Wikipedia

Incremental encoding

Incremental encoding, also known as front compression, back compression, or front coding, is a type of delta encoding compression algorithm whereby common prefixes or suffixes and their lengths are recorded so that they need not be duplicated. This algorithm is particularly well-suited for compressing sorted data, e.g., a list of words from a dictionary.

For example:

Input Common prefix Compressed output
myxa myxophyta myxopod nab nabbed nabbing nabit nabk nabob nacarat nacelle 
no preceding word 'myx' 'myxop' no common prefix 'nab' 'nabb' 'nab' 'nab' 'nab' 'na' 'nac' 
0 myxa 3 ophyta 5 od 0 nab 3 bed 4 ing 3 it 3 k 3 ob 2 carat 3 elle 
64 bytes 46 bytes

The encoding used to store the common prefix length itself varies from application to application. Typical techniques are storing the value as a single byte; delta encoding, which stores only the change in the common prefix length; and various universal codes. It may be combined with other general lossless data compression techniques such as entropy encoding and dictionary coders to compress the remaining suffixes.

Applications

Incremental encoding is widely used in information retrieval to compress the lexicons used in search indexes; these list all the words found in all the documents and a pointer for each one to a list of locations. Typically, it compresses these indexes by about 40%.[1]

As one example, incremental encoding is used as a starting point by the GNU locate utility, in an index of filenames and directories.

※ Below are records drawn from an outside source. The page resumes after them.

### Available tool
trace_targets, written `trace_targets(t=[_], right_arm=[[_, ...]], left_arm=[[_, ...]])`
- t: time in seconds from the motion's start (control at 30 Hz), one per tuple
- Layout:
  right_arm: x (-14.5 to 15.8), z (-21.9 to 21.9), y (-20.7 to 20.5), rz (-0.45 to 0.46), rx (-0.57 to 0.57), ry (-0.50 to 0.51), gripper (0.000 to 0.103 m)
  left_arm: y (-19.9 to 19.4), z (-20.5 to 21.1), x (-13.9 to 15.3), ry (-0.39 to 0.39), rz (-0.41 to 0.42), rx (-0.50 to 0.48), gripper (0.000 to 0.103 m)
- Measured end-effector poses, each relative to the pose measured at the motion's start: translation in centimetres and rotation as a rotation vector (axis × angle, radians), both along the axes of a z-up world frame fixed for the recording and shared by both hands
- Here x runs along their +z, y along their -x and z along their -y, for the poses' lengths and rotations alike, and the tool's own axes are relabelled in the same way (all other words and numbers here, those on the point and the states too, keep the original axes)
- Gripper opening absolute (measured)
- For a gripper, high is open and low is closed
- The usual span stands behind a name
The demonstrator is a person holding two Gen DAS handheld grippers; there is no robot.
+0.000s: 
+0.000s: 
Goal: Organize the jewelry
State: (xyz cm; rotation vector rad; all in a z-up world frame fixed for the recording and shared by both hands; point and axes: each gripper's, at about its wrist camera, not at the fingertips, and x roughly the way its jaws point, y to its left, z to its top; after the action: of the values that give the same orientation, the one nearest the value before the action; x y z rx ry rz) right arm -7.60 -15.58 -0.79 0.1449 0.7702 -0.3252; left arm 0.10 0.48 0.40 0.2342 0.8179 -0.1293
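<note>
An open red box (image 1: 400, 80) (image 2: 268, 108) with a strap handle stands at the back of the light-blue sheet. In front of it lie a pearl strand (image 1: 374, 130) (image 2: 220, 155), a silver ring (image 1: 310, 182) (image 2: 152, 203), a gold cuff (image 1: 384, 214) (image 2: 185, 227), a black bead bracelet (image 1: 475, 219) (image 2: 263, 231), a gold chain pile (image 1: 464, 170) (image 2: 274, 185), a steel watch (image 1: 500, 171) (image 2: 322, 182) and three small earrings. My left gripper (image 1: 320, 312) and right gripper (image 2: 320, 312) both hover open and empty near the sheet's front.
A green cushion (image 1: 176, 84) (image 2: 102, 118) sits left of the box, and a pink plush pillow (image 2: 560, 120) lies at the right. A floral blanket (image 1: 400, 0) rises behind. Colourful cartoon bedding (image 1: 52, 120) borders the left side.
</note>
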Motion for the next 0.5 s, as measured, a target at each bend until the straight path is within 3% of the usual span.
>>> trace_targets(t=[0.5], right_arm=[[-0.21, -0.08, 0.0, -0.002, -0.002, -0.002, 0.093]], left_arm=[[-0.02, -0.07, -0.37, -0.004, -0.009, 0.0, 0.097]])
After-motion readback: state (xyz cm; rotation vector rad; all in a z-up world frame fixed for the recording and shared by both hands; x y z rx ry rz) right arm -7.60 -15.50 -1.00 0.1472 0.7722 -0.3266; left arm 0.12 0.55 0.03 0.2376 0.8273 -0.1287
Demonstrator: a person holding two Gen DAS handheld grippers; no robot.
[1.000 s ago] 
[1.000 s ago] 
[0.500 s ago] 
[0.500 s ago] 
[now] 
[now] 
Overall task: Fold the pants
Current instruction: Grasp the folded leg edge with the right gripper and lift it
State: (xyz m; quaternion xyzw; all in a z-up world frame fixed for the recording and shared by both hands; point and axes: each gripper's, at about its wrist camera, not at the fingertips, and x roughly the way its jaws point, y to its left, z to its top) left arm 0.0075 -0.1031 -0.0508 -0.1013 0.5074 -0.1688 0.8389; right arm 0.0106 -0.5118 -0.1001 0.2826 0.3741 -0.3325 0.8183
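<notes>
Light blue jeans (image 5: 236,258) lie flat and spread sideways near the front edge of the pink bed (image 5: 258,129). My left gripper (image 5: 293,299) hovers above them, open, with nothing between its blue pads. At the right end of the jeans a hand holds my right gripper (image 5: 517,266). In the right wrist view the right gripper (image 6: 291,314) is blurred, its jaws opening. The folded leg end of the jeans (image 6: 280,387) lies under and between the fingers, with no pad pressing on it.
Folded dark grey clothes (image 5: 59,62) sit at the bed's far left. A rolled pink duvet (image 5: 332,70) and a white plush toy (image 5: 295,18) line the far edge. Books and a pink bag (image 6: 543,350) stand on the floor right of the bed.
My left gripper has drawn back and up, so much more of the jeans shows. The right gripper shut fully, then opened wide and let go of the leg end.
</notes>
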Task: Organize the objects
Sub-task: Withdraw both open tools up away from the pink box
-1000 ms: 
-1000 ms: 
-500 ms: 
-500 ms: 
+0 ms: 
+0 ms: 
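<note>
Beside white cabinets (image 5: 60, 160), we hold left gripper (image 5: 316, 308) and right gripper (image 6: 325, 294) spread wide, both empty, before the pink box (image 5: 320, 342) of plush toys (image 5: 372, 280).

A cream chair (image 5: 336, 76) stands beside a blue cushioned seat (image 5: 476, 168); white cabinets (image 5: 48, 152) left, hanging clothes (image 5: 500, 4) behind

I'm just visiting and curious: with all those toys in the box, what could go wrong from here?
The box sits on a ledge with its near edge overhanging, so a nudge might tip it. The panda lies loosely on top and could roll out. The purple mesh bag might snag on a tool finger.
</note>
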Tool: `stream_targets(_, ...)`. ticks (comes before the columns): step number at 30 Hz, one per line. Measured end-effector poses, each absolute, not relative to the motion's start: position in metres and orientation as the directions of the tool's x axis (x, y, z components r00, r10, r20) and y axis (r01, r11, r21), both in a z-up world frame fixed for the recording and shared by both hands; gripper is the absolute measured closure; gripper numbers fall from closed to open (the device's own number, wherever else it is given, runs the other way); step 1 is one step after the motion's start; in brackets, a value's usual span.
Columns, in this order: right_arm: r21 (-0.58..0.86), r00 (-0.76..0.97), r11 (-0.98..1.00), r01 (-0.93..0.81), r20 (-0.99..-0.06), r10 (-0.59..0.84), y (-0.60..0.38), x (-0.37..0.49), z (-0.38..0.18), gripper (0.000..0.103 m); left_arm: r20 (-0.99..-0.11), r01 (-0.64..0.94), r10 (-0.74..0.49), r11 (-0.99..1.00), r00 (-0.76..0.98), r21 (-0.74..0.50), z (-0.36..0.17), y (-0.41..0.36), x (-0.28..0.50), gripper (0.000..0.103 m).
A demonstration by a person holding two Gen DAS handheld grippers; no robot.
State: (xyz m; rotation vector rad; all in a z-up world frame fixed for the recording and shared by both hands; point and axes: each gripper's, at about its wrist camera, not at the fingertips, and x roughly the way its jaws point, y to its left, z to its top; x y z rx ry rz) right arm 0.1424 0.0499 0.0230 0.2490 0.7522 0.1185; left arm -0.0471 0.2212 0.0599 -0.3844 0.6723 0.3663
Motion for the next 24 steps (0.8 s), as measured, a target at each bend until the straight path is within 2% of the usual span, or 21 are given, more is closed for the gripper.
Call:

The GNU locate utility further uses bigram encoding to further shorten popular filepath prefixes.

References

  1. ^ Ian H. Witten, Alistair Moffat, Timothy C. Bell. Managing Gigabytes. Second edition. Academic Press. ISBN 1-55860-570-3. Section 4.1: Accessing the lexicon, subsection Front coding, pp.159–161.
This article is copied from an article on Wikipedia® - the free encyclopedia created and edited by its online user community. The text was not checked or edited by anyone on our staff. Although the vast majority of Wikipedia® encyclopedia articles provide accurate and timely information, please do not assume the accuracy of any particular article. This article is distributed under the terms of GNU Free Documentation License.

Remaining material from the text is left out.